Add handbook page for incident follow ups (df1d366c) · Commits · GitLab.com / Content Sites / handbook

content/handbook/engineering/infrastructure/incident-management/incident-follow-ups.md

0 → 100644

+111 −0

Original line number	Diff line number	Diff line
		---
		title: "Incident Follow Up Issues"
		---

		This page documents the process for managing follow-up items from incidents.

		## Terminology

		- Follow Up Item: Action items, bugs, or improvements identified during an incident that need to be addressed after the incident is resolved.
		- Incident Lead: The person responsible for coordinating the incident response and ensuring proper follow-up after resolution.
		- Corrective Action: A follow-up item aimed at preventing similar incidents in the future (synonymous with InfraDev for labeling purposes).
		- InfraDev: [Infrastructure development issues](/handbook/engineering/workflow/#infradev) that affect the production platform.

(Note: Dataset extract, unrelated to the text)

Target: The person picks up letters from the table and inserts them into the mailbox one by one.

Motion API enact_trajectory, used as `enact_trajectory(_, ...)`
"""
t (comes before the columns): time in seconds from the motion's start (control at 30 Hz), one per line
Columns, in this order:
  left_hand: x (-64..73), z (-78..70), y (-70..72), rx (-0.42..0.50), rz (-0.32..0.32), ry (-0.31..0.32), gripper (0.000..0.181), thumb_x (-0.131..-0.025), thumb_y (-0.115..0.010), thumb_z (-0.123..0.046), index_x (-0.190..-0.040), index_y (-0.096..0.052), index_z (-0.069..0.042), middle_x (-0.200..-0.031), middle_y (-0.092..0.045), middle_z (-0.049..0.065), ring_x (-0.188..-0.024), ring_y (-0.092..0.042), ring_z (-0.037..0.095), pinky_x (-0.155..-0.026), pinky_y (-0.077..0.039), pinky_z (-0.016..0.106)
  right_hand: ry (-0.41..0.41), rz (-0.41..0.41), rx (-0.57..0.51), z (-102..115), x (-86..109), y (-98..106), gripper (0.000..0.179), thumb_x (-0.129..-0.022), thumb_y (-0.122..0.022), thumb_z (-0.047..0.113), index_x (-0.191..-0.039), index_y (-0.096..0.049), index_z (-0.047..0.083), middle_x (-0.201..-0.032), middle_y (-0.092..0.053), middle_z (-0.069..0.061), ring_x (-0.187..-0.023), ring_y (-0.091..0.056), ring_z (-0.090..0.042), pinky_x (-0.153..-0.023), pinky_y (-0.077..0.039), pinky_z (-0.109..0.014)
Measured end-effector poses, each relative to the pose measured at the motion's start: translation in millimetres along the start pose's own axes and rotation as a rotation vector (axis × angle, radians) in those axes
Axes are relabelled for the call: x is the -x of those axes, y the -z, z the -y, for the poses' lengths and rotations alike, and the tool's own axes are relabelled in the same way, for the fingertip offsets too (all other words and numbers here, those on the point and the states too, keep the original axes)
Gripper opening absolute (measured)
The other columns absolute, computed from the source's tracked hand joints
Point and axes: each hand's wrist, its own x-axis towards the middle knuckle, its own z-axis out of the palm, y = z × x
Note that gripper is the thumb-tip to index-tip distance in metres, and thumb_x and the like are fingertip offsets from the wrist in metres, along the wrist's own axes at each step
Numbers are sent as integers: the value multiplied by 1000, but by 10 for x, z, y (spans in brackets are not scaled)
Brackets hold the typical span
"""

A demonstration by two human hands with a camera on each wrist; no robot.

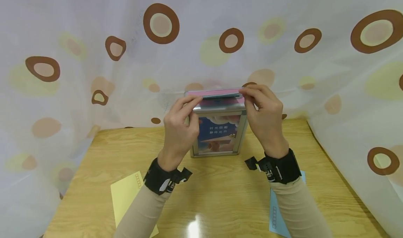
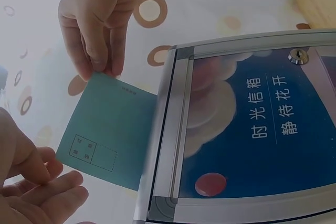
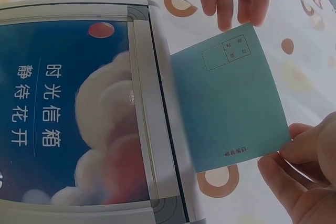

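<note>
A blue-green envelope (image 2: 113, 129) with printed stamp squares stands upright at the top of a metal-framed letter box (image 1: 217, 133). Its lower part drops out of sight behind the box's front top edge, so how deep it sits in the top is hidden. At one upper corner of the envelope, my left hand (image 1: 182, 126) pinches it between thumb and fingers. The opposite upper corner is pinched by my right hand (image 1: 266, 115). From above, the envelope (image 1: 221, 96) appears as a thin strip across the pink top of the box.
On the wooden table (image 1: 214, 185), a yellow envelope (image 1: 126, 192) lies left, partly under the left forearm. A light blue envelope (image 1: 277, 213) lies right, partly under the right forearm. A dotted curtain (image 1: 189, 63) hangs behind the box. The box door has a small lock (image 2: 298, 56).
</note>
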Motion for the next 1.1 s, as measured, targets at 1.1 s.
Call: enact_trajectory(1.1, 73, 4, -23, -26, 186, 118, 38, -94, -58, -3, -131, -57, 3, -128, -56, 22, -123, -51, 27, -93, -52, 41, -96, 40, -6, -95, 101, -107, 17, -95, -59, 2, -105, -73, 0, -102, -67, -17, -85, -66, -24, -68, -56, -38)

		## Default Issue Locations

		We use different default projects for incident follow-up issues based on privacy requirements and team structure:

		### GitLab.com Team

		- Default Location: `gitlab-com/gl-infra/incident-follow-ups`
		- This project serves as the initial triage point for all follow-up items from GitLab.com incidents

		### Dedicated Team

		- Default Location: `gitlab-com/gl-infra/dedicated-follow-ups`
		- This private project preserves confidentiality for customer-specific incidents

		## Incident Lead Responsibilities

		Incident Leads have the following responsibilities for managing follow-up items:

		1. During the Incident:
		- Ensure all follow-up items are properly documented
		- Assign initial owners for each follow-up item where possible

		2. After the Incident:
		- Review all automatically created follow-up issues within 1 business day
		- Verify that each issue has appropriate context from the incident
		- Ensure each issue is moved to the correct project for the team that will address it
		- Apply appropriate labels including team and group labels
		- Assign the issue to the correct team member or manager for triage

		## Issue Triage Process

		### For GitLab.com Incidents

		1. Follow-up items are automatically created in `gitlab-com/gl-infra/incident-follow-ups`
		2. To attach an existing GitLab issue to an incident as a follow up instead of creating a new one, paste the issue's URL into the slack channel
		3. The Incident Lead reviews each issue and:
		- For infrastructure issues: Apply appropriate infrastructure team labels
		- For application issues: Move to `gitlab-org/gitlab` using the `/move` command
		- For service-specific issues: Move to the appropriate service project (e.g., `gitlab-org/gitaly` for Gitaly issues)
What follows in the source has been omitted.